The expanded Hornsdale big battery is trialling those inertia services, and has the capacity to meet half the state’s inertia requirements. The construction of a new link to NSW will also further reduce the need for local gas fired generators, and will accelerate the shift towards the state Liberal government’s target of net 100 per cent renewables (averaged over a year).

The continued surged in rooftop solar installations means that South Australia is also likely to reach a new milestone of having rooftop solar along meet 100 per cent of its demand needs.

This is causing concern to the Australian Energy Market Operator, and has driven the introductions of tighter standards and new protocols for new installations that will allow their solar systems to be shut down in what AEMO says will be the rare occasions this is needed to ensure grid security.

South Australia is also leading the nation in the rollout of battery storage, and the creation of “virtual power plants”, where some of the battery capacity installed in households can be reserved and harnessed for grid services, including frequency control. The state’s utilities are also encouraging loads such as hot water systems to shift into the middle of the day to act as a “solar sponge”.

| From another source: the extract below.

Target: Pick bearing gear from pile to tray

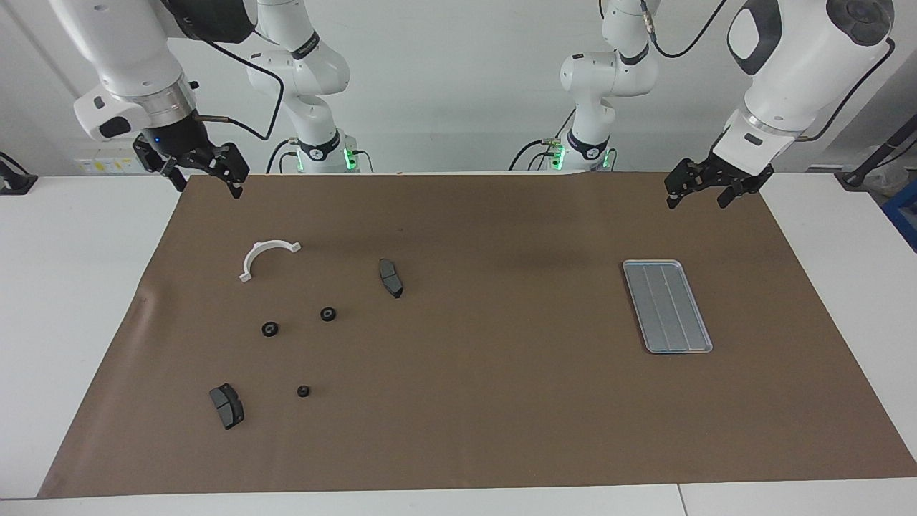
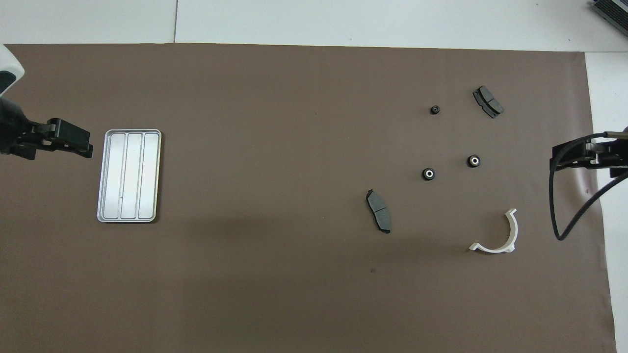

energetic-dad on October 12nd, 2020 at 13:12 UTC »

Most interesting part of this article isn't even about solar power:

South Australia is currently required to run a minimum amount of gas-fired generation to provide grid services such as inertia and system strength, but the need for this will be reduced when four new synchronous condensers are switched on over the next 12 month, and as battery storage begins to provide “synthetic” inertia services.

For those of you who might know a thing or two about the incredibly complex world that is electricity generation, this is huge. Spinning inertia is one of the biggest reasons why moving to a 100% renewable grid was always going to be impossible, because you need the spinning inertia of your turbines to balance the grid.

I'm far more interested in the results of the Hornsdale Power Reserve synthetic inertia trial run than I am about solar meeting peak demand for 2 hours.

thinkB4WeSpeak on October 12nd, 2020 at 11:26 UTC »

Pretty good because Australia a few years ago was pushing a lot of coal mines even though their area is a perfect place for solar.

theshoeshiner84 on October 12nd, 2020 at 11:01 UTC »

This is talking about instantaneous demand, which it met for 2 hours. The headline sort of makes it seem as if it provided all the power necessary for the entire day, which it didn't. We're still a long way from that, if ever, using solar alone, due to battery technology.

Edit: That wasn't meant to diminish the accomplishment, just clarify the headline, which I initially thought implied the use of some revolutionary energy storage tech, but really is more a policy/implementation success story.

Edit: Although I was referring to chemical energy batteries, lots of people have brought up that energy storage can also be accomplished through many other means, e.g. hydro and inertial storage systems. Those are probably part of the solution too. Though it seems (from a layman's perspective) that their value is more a function of resources and not technology, whereas as electric batteries seem to get better with more R&D. Either way, storage is still a hurdle for all solar power, and I'm guessing (correct me if I'm wrong) that we'd have to go through many iterations before we were comfortable enough pulling the plug on nuclear.

Edit: Also don't take that to mean I'm anti-nuclear. If we continue to improve our implementation or perhaps make the jump to fusion, then there's no reason nuclear can't continue to be part of our energy sources.

Edit: Damn, I don't deserve a medal, but read the interesting discussions in the thread for far more info than I could possibly provide!